八代市の庁舎建設をめぐり、現職の市議ら3人が逮捕されたあっせん収賄事件の続報です。TKUでは八代市の音声データと『極秘』と書かれた内部文書を入手し、建設会社側に応札を求めた『関係者』の存在に迫ります。 この事件は、2022年に完成した八代市の庁舎をめぐり、八代市議の成松 由紀夫容疑者ら3人が、東京の前田建設工業側が落札できるように便宜を図り、さらに、約11億円の利益が出るよう市側に指示。その見返りに、2021年6月に現金6000万円を受け取ったあっせん収賄の疑いが持たれています。 弁護人によりますと、3人とも容疑を否認しているということです。
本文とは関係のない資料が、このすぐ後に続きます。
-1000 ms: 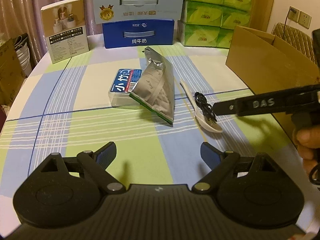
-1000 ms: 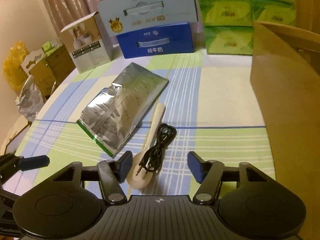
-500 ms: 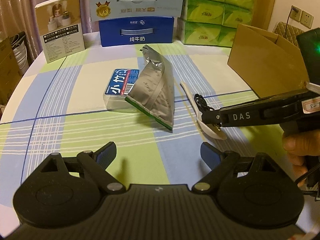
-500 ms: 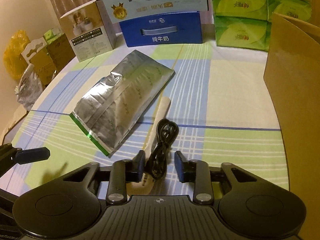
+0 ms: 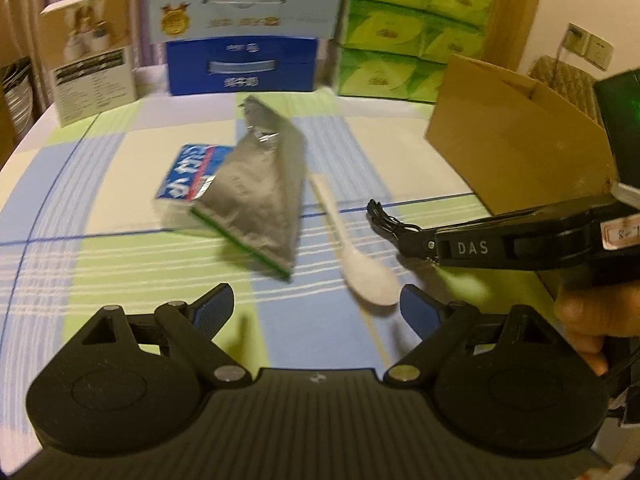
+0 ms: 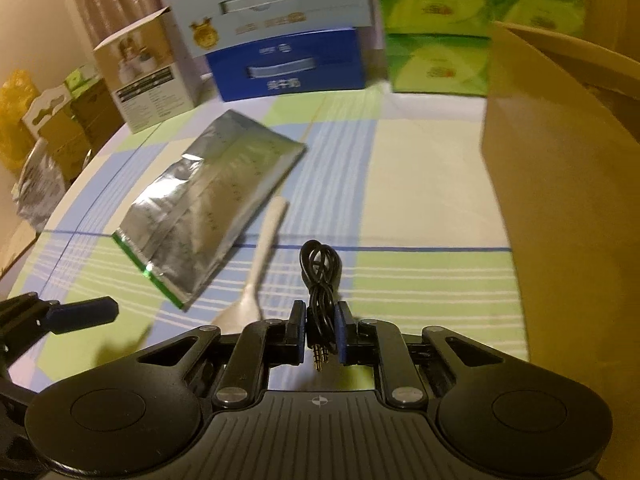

現金を送った前田建設工業側は、既に時効となっています。 TKUでは、落札から約2カ月後の2019年11月に、前田建設工業と八代市の幹部職員がやりとりしたとみられる音声データを入手しました。 【前田建設工業側】 「(入札を)辞退しようと考えていたところ、『関係の方』で察してほしいが、『とにかく応札してくれ。地場としては10%ほどの利益が必要なのはよく分かっているので、何とかJVとして10%できるよう仕込んでいくので、応札して〈不落〉にならないように』と」 このとき、前田建設工業は利益が足りず入札を辞退するつもりでしたが、『関係者』から「応札するよう頼まれた」ことを市側に伝えます。 こちらはTKUが入手した八代市の内部文書。『極秘扱い』と書かれた日付は2020年5月のものです。 この文書には、音声データのやりとりがまとめられ、前田建設工業が、その際に 約10億円の利益確保を求めてきたことが記されています。捜査関係者によりますと、前田建設工業に応札を求めた『関係者』が、成松容疑者だということです。 成松容疑者は入札の前に「金額は交渉するので、一旦、落札してほしい」と要望したとみられています。 八代市の新庁舎をめぐっては、前田建設工業など3社による共同事業体が、予定価格の99.9パーセントの129億8000万円で落札。 その後、本体工事の増額や、庁舎周辺の外構工事や議場関連の随意契約で、12億9000万円余りが追加で共同事業体へ発注されています。